Already, Flash could feel claustrophobia kick in; it was as though his body were being squished by the walls, even if that wasn't true in the least.
"Let's see if this works," Lazarus said, completely ignoring Flash's shivers. "Tell me, Flash, do the characters on the scroll seem to mean anything to you now?"
The Luxray went around to the other side of the table so that he could see what Lazarus was looking at. Unfortunately, the answer to the above question was no. The symbols were an even brighter spring green, but they were still abstract symbols.
"It's just like Mandarin," the Luxray sighed.
Lazarus frowned. "Mandarin?"
Oh, great, now I have to explain Mandarin to Lazarus. A language I don't even know.
"Basically", Flash replied, "there's a country on Earth called China, where they speak (and write) a language called Mandarin. Some of that language's characters represent letters, while others represent words. And this scroll might be just like that."
"If so," Lazarus responded, "there's just no way to translate this. If we had a computer here, then maybe."
When I was growing up, computers didn't exist at all. There's no need to be surprised that Lazarus doesn't have one. He lives off the grid, after all.
"Even then, it would have to have a keyboard that supported these characters. And good luck with that when we can't even identify the language," Lazarus continued.
So in short, we're totally boned.
"So, what do we do now?" Flash asked. He didn't want to shoot down any hope they might have, even if realism was often the best policy.
"I don't know," Lazarus admitted. "We should probably find the other two as quickly as we can, though - that way, we'll at least have more time to analyze the text. But again, without a decoder key, we've got no chance."
Flash opened his eyes more widely. "Do you think we could find a key somewhere? Perhaps the pendant has that."
The collar lay on the table, not far from the candle. The Luxray could hardly believe that he hadn't considered this yet, but better late than never.
"We could check," Lazarus replied.
Flash squinted at the words on the collar once again. Truth be told, it didn't look very promising, given how small the pendant was; there were no other words on the badge that he hadn't already read.
"No dice," Flash said morosely.
"In that case, it's probably best to focus on what we can control. We can't translate the words into English just yet, but we can get the other scrolls we need. And that's exactly what we'll do."
BACK ON EARTH
The Presidential motorcade gradually made its way across the Washington, DC, metropolitan area. Traffic was heavy leaving the city, which made little sense - wouldn't there be more people entering the city in an effort to see what was happening with President Fiddlesticks?
VP Randolph shook his head. As he held onto the bar beneath the limo's ceiling, he reflected on just how illogical American politics could be. Not just the politics - nothing here, including the lack of good public transit, made sense.
"You know, you don't have to do this," the Secret Service guy next to Randolph told him.
"On the contrary, I need to," Randolph snapped. "Not only do the American people deserve an update on the President's health, but I already announced that the press conference would happen.
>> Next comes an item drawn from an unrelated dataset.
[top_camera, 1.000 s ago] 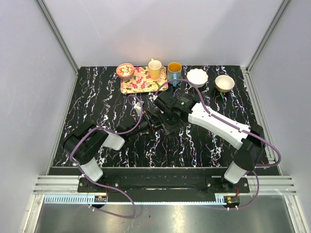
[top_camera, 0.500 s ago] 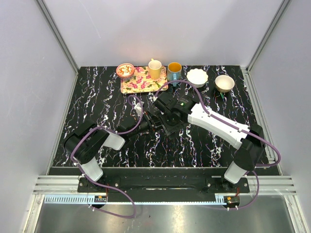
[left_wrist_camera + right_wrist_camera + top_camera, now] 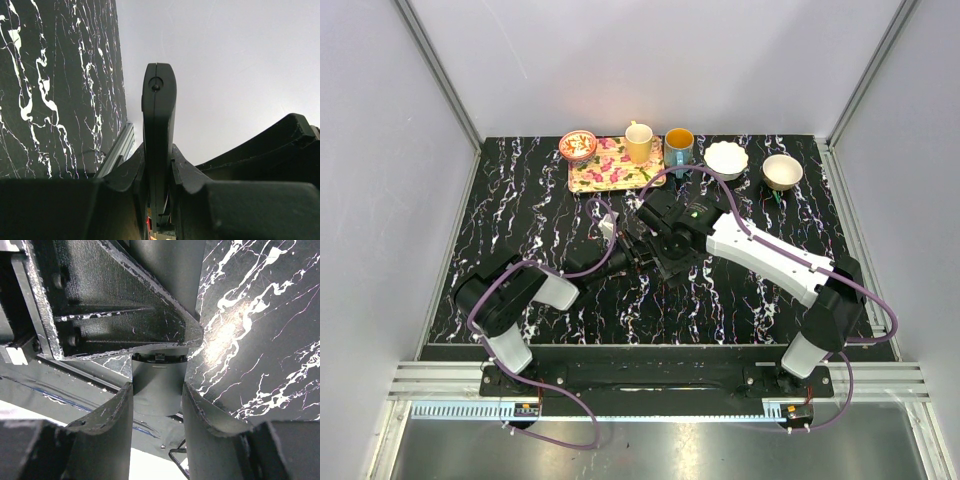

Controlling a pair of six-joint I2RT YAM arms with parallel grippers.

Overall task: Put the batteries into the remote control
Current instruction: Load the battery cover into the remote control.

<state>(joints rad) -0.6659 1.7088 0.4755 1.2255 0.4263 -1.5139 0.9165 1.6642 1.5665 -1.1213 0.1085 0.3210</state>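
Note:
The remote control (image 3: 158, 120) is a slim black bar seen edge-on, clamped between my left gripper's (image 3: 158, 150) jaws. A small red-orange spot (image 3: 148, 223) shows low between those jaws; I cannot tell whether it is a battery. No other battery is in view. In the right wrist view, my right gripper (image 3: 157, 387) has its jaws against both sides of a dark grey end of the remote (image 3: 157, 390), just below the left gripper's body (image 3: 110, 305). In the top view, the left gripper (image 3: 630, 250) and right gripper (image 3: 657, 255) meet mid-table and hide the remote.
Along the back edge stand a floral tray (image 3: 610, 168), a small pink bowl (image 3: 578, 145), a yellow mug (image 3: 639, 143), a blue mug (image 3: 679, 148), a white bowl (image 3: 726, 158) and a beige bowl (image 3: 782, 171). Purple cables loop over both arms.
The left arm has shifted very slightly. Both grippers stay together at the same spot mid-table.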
It would gravely damage our credibility if I backed out now."
He could imagine the Senate Minority Leader giving his odd smile right in his face and saying something like, Your credibility has already been damaged, Mr. Vice President. Please resign.
But then, he couldn't worry about what the Republicans thought. No matter what he did (or didn't do), the GOP would call for him to resign, or worse. That didn't change the moral imperative to do what was right.
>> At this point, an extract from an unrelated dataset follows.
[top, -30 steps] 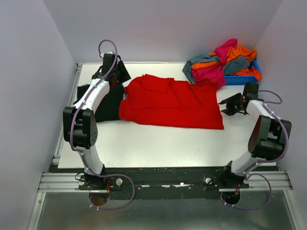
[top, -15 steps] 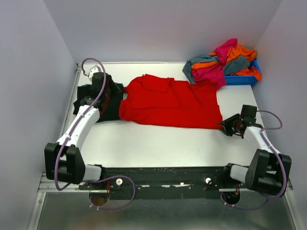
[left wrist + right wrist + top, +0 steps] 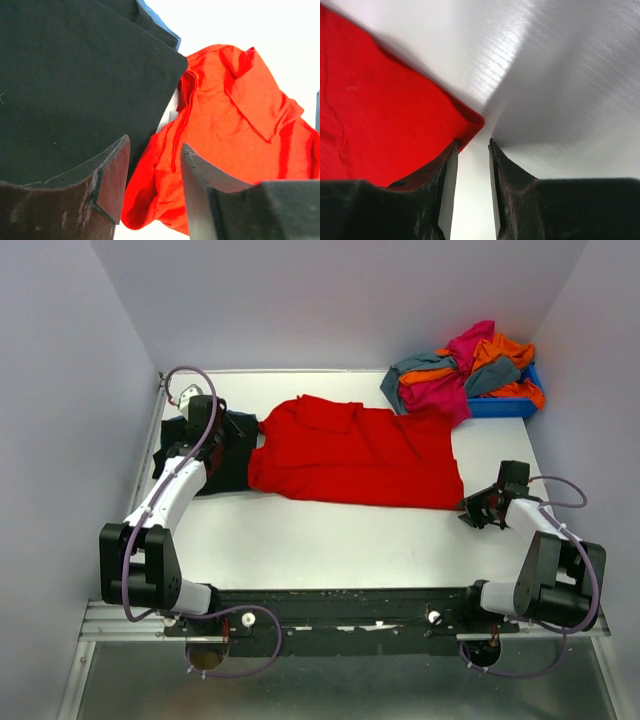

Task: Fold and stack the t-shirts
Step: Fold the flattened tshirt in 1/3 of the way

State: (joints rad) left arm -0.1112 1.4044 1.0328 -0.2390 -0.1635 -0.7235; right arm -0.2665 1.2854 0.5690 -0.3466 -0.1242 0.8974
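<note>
A bright red t-shirt (image 3: 355, 455) lies spread flat mid-table. A black t-shirt (image 3: 232, 462) with blue trim lies folded at its left edge, partly under my left arm. My left gripper (image 3: 238, 432) hovers over the seam between them. In the left wrist view it (image 3: 154, 142) is open and empty, with black cloth (image 3: 75, 85) on the left and red cloth (image 3: 235, 115) on the right. My right gripper (image 3: 470, 510) sits low at the red shirt's near right corner. In the right wrist view it (image 3: 473, 142) is narrowly open, and the red corner (image 3: 465, 122) lies just ahead of the left finger, not between the jaws.
A heap of magenta, orange and grey-teal t-shirts (image 3: 460, 370) fills and overflows the blue bin (image 3: 505, 406) at the back right. Grey walls close in on the left, back and right. Bare white table (image 3: 330, 535) lies in front of the red shirt.
My left gripper has come from the table's back edge down over the black shirt. My right gripper has moved nearer and lower, to the red shirt's near right corner. The shirts have not moved.
</note>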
"We are here," the limousine's driver stated. "Get out, Mr. Vice President."
Randolph unlocked the limo's door and stepped out into the cool autumn sunshine. After a quick working lunch at the White House, it would have been great to go for a relaxing walk around Observatory Circle; sadly, today that was not to be.
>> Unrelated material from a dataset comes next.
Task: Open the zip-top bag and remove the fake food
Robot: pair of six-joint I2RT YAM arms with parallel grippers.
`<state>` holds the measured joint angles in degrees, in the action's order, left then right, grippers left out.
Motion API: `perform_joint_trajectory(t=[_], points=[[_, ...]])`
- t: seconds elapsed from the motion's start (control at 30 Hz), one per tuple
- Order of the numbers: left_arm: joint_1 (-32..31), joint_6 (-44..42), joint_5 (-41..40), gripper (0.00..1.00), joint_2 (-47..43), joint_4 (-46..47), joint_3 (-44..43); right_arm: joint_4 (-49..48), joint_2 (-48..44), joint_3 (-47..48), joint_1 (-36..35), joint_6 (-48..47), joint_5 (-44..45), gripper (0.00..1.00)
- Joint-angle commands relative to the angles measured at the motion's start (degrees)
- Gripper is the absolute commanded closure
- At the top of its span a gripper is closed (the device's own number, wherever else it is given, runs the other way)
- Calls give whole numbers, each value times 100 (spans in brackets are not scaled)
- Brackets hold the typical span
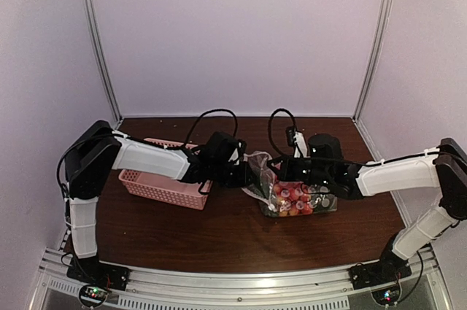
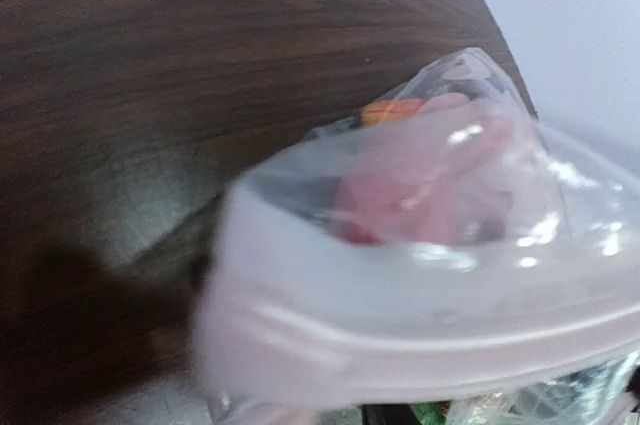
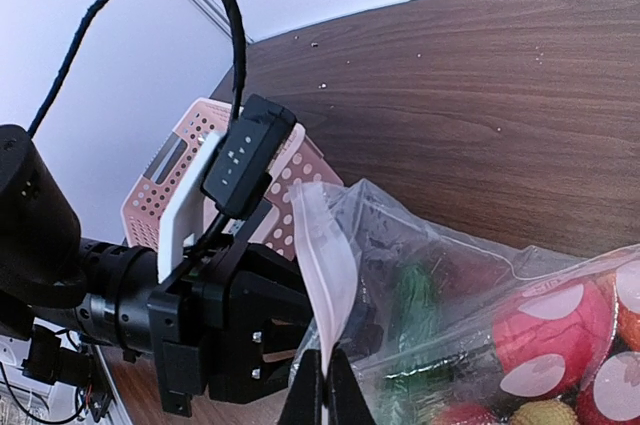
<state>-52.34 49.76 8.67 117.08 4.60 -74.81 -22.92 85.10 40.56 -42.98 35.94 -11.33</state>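
Blur fills the left wrist view: we see only the zip-top bag (image 2: 420, 315) smeared against the lens. The fingers of the left gripper (image 1: 246, 173) are hidden, so we cannot tell their grip. The right gripper (image 3: 325, 400) is cut off at the frame's bottom edge, with its dark tips pinched together on the bag's white strip. The bag lies mid-table (image 1: 219, 237) near the pink basket (image 1: 157, 182), with the fake food (image 1: 292, 199) inside. White marks on the camera housing (image 3: 240, 150) are too small to read.
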Motion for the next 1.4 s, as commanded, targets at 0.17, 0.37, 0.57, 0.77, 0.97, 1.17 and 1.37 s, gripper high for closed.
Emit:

Instead, he had to face cameras, dozens if not hundreds of them, as he walked up to the lectern in front of Walter Reed Medical Center. And he gulped.
Right now, President Fiddlesticks lay in a hospital bed, completely delirious and dead to the world. Randolph knew this, and yet he was going to go before the American people and utter a series of falsehoods.
The Vice President fiddled with the microphone attached to his jacket as he grabbed both sides of the lectern. He faced the reporters directly, for they were the window into the American peoples' living rooms. This address was far from prime time, but it didn't matter when the news concerned Andreas Fiddlesticks.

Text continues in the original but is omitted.